Last but not least, can you calculate the binomial coefficient C(n, k) by using C(n, k-1)?

Answer 1

Both the solution depends on recursion. In 1st version you can replace the recursive call of factorial with simple iteration.

However, there is a issue of recalculation of overlapping sub problems in the 2nd solution.

  C(n, k) = C(n-1, k) + C(n-1, k-1) 

You should use memoization to cache the values of C(n,k) whenever it is computed store the value and when the function calls with the same parameteres instead re computation, lookup and return the value.

In the first problem you are making multiple calls to factorial function which could be avoided. The strategy is to compute the incremental change. For example when you compute factorial(k) you can derive

    factorial(n) = factorial(k) * K+1 * K+2 ...n

This reduces number of multiplication you are doing.

Coming back to the space time complexity of the problem.

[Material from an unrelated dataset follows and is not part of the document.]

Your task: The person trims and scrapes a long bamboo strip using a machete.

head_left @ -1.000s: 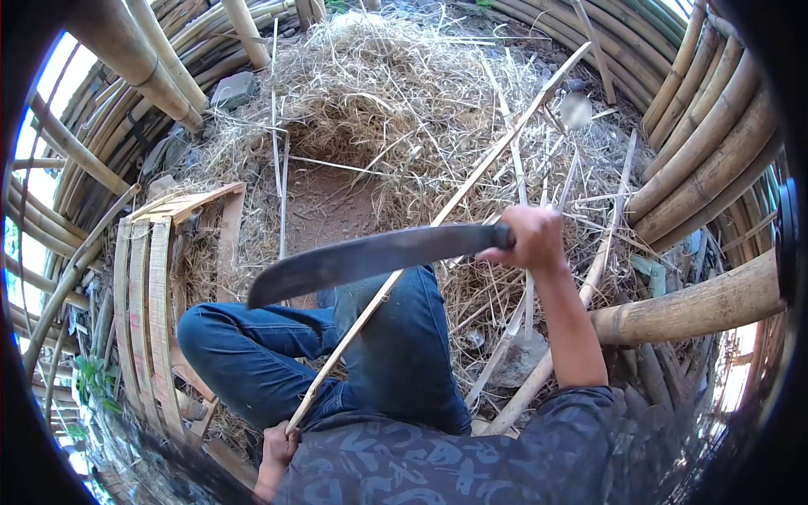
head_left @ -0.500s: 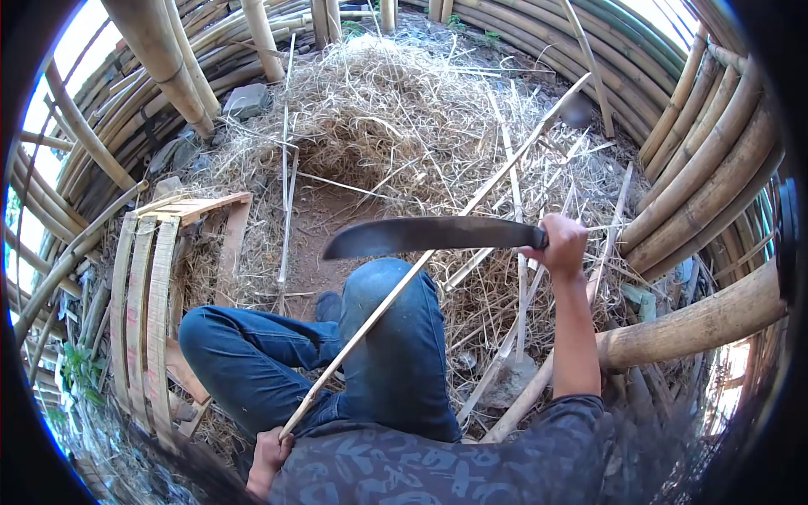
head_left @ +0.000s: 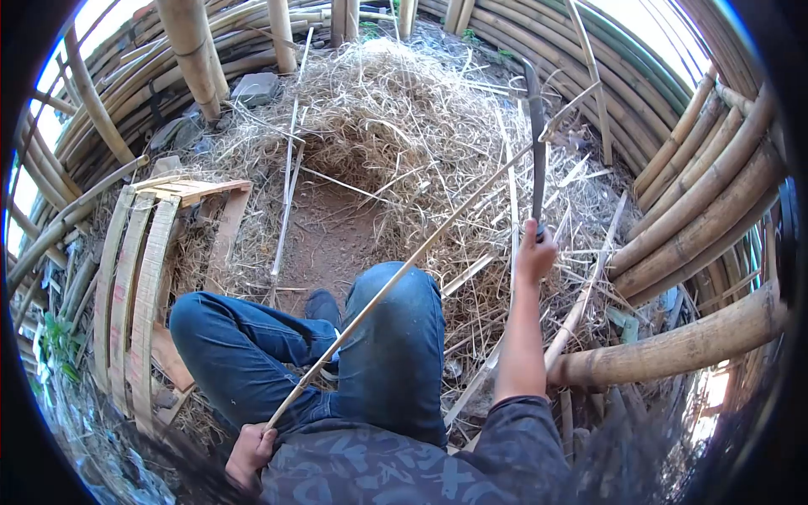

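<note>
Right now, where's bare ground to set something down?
One patch: bare dirt, shavings pile beyond and right, thin strips left, shoe and raised knee nearer. Crowded: right of the knee, with pale strips, thick pole and the right hand holding a machete; slatted crate far left.

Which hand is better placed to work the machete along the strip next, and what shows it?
Probably the right hand: it grips the machete, whose blade crosses the strip toward its far end in this view. The left hand holds the near end.

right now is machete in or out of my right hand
In: your right hand is closed around the machete at one end.
</note>
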Motion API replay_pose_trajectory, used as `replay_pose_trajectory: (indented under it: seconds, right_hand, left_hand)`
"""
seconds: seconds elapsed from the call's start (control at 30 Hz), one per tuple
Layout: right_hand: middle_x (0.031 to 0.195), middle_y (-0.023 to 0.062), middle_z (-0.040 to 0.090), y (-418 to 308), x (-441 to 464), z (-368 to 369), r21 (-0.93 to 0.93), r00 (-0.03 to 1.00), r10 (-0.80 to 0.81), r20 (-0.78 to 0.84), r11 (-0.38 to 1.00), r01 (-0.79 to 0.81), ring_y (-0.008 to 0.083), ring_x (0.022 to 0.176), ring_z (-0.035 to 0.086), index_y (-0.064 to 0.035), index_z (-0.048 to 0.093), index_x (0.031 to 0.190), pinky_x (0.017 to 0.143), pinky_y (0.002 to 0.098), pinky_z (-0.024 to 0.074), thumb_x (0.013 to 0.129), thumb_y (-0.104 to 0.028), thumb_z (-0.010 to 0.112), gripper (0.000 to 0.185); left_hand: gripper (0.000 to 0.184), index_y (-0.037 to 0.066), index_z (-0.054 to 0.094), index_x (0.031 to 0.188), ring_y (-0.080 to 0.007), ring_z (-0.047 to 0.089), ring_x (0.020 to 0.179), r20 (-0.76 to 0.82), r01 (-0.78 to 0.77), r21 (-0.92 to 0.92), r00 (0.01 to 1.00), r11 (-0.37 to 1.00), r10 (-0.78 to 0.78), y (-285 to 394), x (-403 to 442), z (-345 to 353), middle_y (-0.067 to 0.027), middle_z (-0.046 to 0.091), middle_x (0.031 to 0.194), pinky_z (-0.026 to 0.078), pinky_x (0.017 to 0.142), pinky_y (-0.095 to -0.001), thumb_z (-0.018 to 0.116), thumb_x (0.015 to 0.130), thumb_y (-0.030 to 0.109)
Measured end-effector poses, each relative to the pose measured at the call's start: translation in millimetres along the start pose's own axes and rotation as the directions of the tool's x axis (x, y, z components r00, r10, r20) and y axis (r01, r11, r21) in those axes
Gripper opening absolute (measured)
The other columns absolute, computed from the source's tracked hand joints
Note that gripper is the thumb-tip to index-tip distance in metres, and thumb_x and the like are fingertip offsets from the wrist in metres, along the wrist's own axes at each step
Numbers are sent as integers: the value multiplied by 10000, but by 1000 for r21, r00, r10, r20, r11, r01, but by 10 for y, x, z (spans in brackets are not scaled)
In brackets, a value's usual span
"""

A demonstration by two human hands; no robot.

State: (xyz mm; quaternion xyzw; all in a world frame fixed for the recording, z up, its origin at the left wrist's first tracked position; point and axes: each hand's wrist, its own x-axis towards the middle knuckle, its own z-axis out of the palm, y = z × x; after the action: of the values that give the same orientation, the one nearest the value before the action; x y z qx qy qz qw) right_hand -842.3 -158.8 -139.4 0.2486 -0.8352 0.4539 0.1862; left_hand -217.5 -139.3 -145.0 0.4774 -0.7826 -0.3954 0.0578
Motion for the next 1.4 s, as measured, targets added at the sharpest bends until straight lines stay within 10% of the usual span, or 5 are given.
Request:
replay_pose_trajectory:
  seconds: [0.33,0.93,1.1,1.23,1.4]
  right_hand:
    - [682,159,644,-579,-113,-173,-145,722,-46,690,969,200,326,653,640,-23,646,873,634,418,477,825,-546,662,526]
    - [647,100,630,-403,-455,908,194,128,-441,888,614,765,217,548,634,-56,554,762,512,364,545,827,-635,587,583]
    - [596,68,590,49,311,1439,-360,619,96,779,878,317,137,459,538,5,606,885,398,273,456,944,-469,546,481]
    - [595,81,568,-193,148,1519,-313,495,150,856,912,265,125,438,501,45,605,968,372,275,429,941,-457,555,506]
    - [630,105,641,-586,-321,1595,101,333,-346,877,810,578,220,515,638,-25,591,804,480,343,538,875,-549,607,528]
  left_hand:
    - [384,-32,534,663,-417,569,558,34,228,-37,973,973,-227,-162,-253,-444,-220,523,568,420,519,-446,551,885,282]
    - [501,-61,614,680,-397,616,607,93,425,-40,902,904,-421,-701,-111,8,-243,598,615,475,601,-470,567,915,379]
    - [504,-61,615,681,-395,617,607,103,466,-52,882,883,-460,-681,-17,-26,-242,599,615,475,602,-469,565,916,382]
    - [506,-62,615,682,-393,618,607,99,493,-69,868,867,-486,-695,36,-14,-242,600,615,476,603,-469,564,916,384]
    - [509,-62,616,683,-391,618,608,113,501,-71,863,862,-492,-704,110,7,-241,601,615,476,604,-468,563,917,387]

1st: Time complexity is O(n) here as for 3 factorial calls you are doing n,k and n-k multiplication

2nd: It will be

    T(n,k) = T(n-1,k) + T(n-1,k-1) + O(1)           
    where T(n,n) = T(n,0) = O(1)

Solving this difference equation you will get T(n) = O(2^n) , (Same argument used in finding complexity of fibonacci series)

So the later approach is exponential which can be brought down using memoization.